Pursuing a Passion at Webster Vienna

Not many students have achieved so much in as short of a timeframe as Alessandra Flöck has. Invigorated by her passion for Psychology, she is not only receiving top grades results in all of her classes but is also conducting research with her main interest being the workings of the unconscious mind within the Neuroscience field.

As part of an event organized by her high school, Flöck met Dr. Peter Walla – the Head of Webster Vienna’s Psychology department – and discovered the ‘biological’ side of Psychology. She explains, “I always knew that my life has to do something with Psychology, but wasn’t sure what exactly. Some notion about counseling psychology used to be my only understanding of the field until I found out about the biological side of it from Dr. Walla”. Her particular interest was and still is to understand all the functions of the brain, down to the most minuscule structure of ion-channels. This interest supplemented her ultimate decision to study research-oriented psychology.

Born and raised in Vienna, she already knew about Webster Vienna Private University, but becoming familiar with the biological aspects of the Psychology discipline simplified her decision to enroll at Webster Vienna immensely, “other than this acquaintance being the origin for my interest in psychology, it was also my first actual contact with Webster University”.

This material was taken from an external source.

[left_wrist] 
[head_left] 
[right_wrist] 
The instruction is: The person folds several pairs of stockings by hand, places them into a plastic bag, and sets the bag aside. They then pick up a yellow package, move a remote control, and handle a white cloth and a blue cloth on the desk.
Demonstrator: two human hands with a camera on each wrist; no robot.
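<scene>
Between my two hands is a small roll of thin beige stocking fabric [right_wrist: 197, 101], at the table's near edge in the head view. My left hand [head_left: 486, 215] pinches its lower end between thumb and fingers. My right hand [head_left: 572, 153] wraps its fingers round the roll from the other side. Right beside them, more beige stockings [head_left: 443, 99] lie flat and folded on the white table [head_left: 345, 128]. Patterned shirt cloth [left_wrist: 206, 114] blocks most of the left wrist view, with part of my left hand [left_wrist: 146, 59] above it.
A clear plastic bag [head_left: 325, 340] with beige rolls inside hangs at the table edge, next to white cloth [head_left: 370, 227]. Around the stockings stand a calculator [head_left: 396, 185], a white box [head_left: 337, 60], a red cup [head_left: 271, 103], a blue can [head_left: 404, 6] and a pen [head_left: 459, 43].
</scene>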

Flöck (or Sandra, as she is known to her fellow students), spends most of her time on campus in the CANBe Lab at Webster Vienna: a lab where any student can conduct their own experiments and obtain physiological measurements as well as behavioral data, then utilize the available software for analysis. “My first year at Webster Vienna was already very eventful. I had the opportunity to gain a lot of firsthand lab-experience – designing studies, conducting experiments with EEG, and analyzing data”, said Flöck.

One of the most memorable experiences was the NeuroIs conference, which Flöck was invited to attend alongside her lab-partner, Samuil Pavlevchev, by Dr. Peter Walla. There, they presented a paper about the effects of body positions on word-recognition performance, which Flöck is also heavily involved in with the WVPU Philosophy club. “In retrospective, my university experience thus far has been much richer and diverse than I had expected it to be,” she admits.

“After graduating, I will certainly pursue a Master’s and Doctor’s degree in Neuroscience, and even though I would be happy to remain in Vienna, I would not be opposed to going away if an opportunity presented itself,” she concludes. Flöck knows that nothing in life comes that easy, and there is always a long way to go to attain results. Indeed one of the basic facts of education and the academic world is that they do not deliver immediate results. For now, Flöck is happy to make the best of each day on her decade-long academic path, achieving her goals along the way and appreciating each small step of the way.